Exercise objective: Please reproduce the data exactly, excluding any pictures it contains.

Input data:
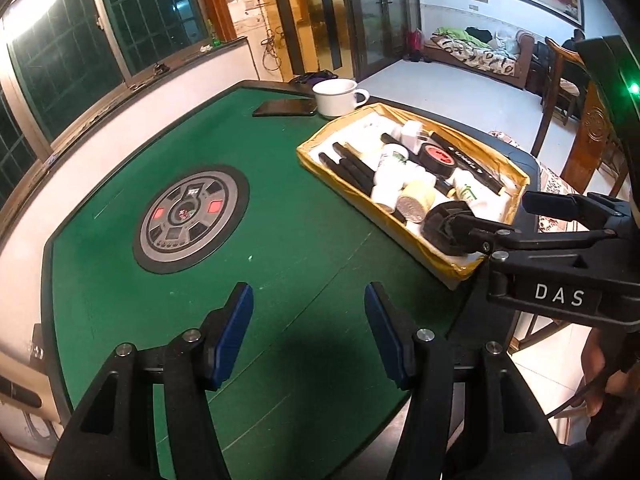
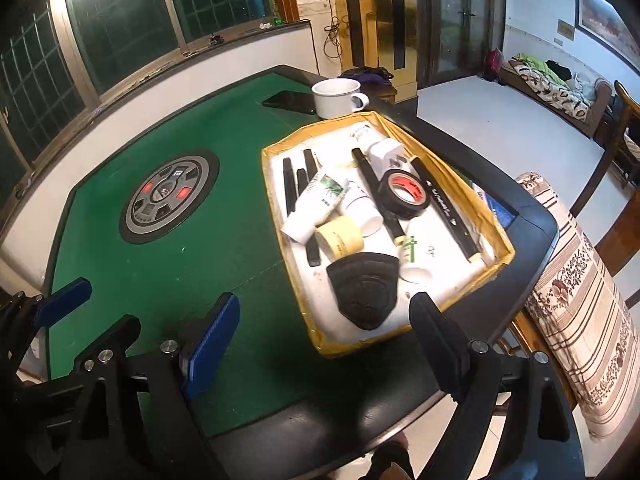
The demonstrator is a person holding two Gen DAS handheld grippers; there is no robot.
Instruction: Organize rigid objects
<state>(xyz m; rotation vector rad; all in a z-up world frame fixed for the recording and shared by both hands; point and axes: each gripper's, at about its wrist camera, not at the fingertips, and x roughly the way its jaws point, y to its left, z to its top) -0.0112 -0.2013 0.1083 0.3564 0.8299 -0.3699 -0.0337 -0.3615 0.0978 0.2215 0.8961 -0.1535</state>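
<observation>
The black pens lie partly hidden under the white bottles in the tray.

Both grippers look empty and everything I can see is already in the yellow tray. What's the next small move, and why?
Probably draw the right gripper back from the tray. Its jaws stand open with nothing held, and the black pad lies in the tray near them. The left gripper is open over bare felt.

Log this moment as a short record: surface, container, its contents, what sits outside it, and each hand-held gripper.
surface: green table
container: yellow-rimmed tray at table's right side
contents: black tape roll, yellow tape roll, white bottles, black pens, black pad
outside: white mug, phone
left hand-held gripper: open, empty
right hand-held gripper: open, empty
</observation>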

Solution to this exercise:
The demonstrator is a person holding two Gen DAS handheld grippers; there is no robot.
Instruction: Organize rigid objects
<state>(xyz m; rotation vector rad; all in a z-up world frame fixed for the recording and shared by both hands; point and axes: each gripper's, at about its wrist camera, not at the fingertips, and x roughly the way its jaws point, y to its left, z to its top) -0.0112 -0.2013 0.1083 0.3564 0.8299 -0.3699 -0.0337 -0.3615 0.0978 0.2215 0.8961 -0.1535</state>
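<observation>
The black pens lie partly hidden under the white bottles in the tray.

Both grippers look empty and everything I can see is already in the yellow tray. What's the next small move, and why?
Probably draw the right gripper back from the tray. Its jaws stand open with nothing held, and the black pad lies in the tray near them. The left gripper is open over bare felt.

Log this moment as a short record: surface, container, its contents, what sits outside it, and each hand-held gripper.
surface: green table
container: yellow-rimmed tray at table's right side
contents: black tape roll, yellow tape roll, white bottles, black pens, black pad
outside: white mug, phone
left hand-held gripper: open, empty
right hand-held gripper: open, empty
</observation>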

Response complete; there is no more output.